Ghana Legalizes Cannabis For Health And Industrial Use, Hopes To Tap $100B Global Market
Ghana has legalized the use of cannabis for health and industrial purposes, joining other African countries like Zambia, Malawi, Zimbabwe, and South Africa, who are changing their laws on cannabis, hoping to derive economic and health benefits from the plant.
In the next five years, the global market size for cannabis is estimated to reach $300 billion. Currently, it is estimated at more than $100 billion.
This move makes Ghana’s Narcotics Control Board responsible for oversight of the industrial use of some narcotics. The commission will have the mandate to control and eliminate the trafficking of prohibited narcotic drugs, in order to ensure public safety.
The Hemp Association of Ghana (HAG) has already signed a deal with a Ghanaian-owned cannabis business operator based in Portugal, according to GhanaWeb.
By cultivating and exporting industrial hemp from approximately 100 acres of land, the deal is expected to be worth $56 million in five years.
“We seem to get lost in this issue of getting high, and all we can talk about as Ghanaians is smoking,” Nana Kwaku Agyemang, the president of the hemp association of Ghana, told Africa Feeds.

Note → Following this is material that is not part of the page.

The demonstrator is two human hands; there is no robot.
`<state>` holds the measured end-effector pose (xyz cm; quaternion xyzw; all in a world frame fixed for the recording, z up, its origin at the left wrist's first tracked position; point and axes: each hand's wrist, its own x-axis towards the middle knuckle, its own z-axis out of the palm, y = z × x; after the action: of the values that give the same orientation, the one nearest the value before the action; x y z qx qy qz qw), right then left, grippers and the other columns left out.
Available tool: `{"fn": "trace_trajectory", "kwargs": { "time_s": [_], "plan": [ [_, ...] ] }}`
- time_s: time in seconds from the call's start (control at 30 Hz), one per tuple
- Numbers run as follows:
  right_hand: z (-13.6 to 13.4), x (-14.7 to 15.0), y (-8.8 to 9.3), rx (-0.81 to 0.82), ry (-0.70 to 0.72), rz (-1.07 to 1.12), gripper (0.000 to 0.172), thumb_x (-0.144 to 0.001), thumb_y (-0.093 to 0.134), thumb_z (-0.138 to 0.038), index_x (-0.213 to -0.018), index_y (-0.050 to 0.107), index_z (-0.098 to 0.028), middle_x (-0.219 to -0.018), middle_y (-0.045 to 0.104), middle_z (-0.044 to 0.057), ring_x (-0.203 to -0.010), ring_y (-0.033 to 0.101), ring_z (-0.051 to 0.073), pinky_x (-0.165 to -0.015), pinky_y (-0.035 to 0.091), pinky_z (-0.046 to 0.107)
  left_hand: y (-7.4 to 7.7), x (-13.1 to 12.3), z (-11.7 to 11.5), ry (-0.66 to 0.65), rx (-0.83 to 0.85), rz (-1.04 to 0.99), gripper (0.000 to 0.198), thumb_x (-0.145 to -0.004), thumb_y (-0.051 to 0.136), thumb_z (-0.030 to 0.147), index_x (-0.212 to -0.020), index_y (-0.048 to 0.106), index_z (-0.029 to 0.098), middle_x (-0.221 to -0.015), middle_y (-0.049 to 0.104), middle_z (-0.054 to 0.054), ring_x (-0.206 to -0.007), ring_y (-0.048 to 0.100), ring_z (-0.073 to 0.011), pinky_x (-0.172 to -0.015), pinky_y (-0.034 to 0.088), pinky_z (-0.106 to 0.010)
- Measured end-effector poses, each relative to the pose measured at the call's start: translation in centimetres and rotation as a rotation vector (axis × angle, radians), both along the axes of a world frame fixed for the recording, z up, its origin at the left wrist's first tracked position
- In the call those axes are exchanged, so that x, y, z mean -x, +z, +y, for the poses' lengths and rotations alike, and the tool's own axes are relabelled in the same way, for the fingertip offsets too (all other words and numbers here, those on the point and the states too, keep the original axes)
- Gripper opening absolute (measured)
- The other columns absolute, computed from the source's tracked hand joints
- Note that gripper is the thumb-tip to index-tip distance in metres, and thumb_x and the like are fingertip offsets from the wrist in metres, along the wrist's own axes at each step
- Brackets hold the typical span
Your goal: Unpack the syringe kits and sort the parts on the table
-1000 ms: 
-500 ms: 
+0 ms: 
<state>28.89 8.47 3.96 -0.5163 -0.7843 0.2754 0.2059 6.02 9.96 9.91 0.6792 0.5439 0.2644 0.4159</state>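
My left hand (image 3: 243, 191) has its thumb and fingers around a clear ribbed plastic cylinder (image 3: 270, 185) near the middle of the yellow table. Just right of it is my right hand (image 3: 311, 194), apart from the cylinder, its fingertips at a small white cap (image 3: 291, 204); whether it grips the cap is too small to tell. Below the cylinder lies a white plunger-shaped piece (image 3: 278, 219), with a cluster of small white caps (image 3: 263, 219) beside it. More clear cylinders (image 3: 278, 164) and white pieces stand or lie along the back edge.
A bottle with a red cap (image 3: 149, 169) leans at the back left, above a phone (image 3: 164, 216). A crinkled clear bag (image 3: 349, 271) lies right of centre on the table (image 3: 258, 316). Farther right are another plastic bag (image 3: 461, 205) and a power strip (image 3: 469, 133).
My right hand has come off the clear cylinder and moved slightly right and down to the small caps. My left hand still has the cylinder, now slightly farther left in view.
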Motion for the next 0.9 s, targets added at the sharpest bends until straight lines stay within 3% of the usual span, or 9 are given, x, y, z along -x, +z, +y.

“As president of the Hemp Association of Ghana, we are not promoting smoking, we are promoting the industry, we are promoting cleaning up the environment, we are promoting creating a new revenue stream for government in terms of taxing from cultivation and export and we are talking about promoting medicines that are far better than opioids, medicines that cannot kill you because no one has died from taking cannabis,” he added.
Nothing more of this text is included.